Exercise brief: For the listing below, output exactly the lines from the line with "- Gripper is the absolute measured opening" up to and including the line with "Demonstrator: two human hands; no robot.", and no other lines.

Material provided:

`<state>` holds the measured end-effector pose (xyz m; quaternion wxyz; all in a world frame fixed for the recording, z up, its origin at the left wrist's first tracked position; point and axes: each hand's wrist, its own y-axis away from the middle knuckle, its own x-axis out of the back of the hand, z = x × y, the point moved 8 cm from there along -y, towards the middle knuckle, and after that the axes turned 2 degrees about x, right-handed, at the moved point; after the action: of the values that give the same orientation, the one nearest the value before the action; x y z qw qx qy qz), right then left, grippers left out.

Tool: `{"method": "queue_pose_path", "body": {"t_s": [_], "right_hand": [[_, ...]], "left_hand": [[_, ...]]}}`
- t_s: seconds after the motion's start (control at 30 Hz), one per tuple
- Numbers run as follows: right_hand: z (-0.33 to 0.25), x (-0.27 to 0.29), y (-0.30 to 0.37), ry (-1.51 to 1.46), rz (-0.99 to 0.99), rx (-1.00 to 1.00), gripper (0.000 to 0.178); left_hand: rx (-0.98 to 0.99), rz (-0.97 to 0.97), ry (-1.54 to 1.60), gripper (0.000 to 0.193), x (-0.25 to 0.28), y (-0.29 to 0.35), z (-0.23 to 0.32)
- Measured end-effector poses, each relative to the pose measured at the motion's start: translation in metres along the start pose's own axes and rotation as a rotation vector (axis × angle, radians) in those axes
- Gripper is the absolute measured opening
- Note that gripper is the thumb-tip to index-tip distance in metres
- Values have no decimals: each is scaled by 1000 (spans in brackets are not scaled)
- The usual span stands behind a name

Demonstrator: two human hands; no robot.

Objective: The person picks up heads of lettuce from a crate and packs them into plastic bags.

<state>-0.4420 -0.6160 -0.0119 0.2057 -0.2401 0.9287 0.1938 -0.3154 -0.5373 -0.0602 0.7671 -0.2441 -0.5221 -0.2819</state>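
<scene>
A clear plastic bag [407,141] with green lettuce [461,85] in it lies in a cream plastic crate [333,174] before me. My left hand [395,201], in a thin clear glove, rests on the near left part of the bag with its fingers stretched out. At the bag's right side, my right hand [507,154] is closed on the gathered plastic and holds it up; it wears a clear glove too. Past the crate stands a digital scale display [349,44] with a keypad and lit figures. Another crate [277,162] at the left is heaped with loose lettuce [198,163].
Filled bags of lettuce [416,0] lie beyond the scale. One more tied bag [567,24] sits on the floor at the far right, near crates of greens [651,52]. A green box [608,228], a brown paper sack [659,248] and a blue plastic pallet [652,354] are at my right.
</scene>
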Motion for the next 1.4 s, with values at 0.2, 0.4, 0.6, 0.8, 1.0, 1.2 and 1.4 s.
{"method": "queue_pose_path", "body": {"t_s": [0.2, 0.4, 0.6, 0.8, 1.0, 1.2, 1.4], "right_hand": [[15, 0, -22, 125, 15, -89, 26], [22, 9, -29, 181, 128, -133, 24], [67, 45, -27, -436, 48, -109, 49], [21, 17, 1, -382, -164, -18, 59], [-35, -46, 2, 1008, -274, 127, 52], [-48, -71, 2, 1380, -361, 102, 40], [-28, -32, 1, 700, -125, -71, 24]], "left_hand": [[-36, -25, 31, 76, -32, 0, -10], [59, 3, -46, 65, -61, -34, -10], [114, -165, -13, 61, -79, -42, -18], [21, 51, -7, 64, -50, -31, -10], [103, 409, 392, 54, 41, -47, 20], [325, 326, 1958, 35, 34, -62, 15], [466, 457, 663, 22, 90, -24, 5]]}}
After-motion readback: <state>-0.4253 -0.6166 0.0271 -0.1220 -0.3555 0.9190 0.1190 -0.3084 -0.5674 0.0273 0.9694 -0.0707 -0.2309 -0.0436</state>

Response box:
- Gripper is the absolute measured opening
- Note that gripper is the thumb-tip to index-tip distance in metres
- Values have no decimals: each is scaled by 1000 (spans in brackets are not scaled)
- The usual span stands behind a name

Demonstrator: two human hands; no robot.

That finishes the answer to the exercise.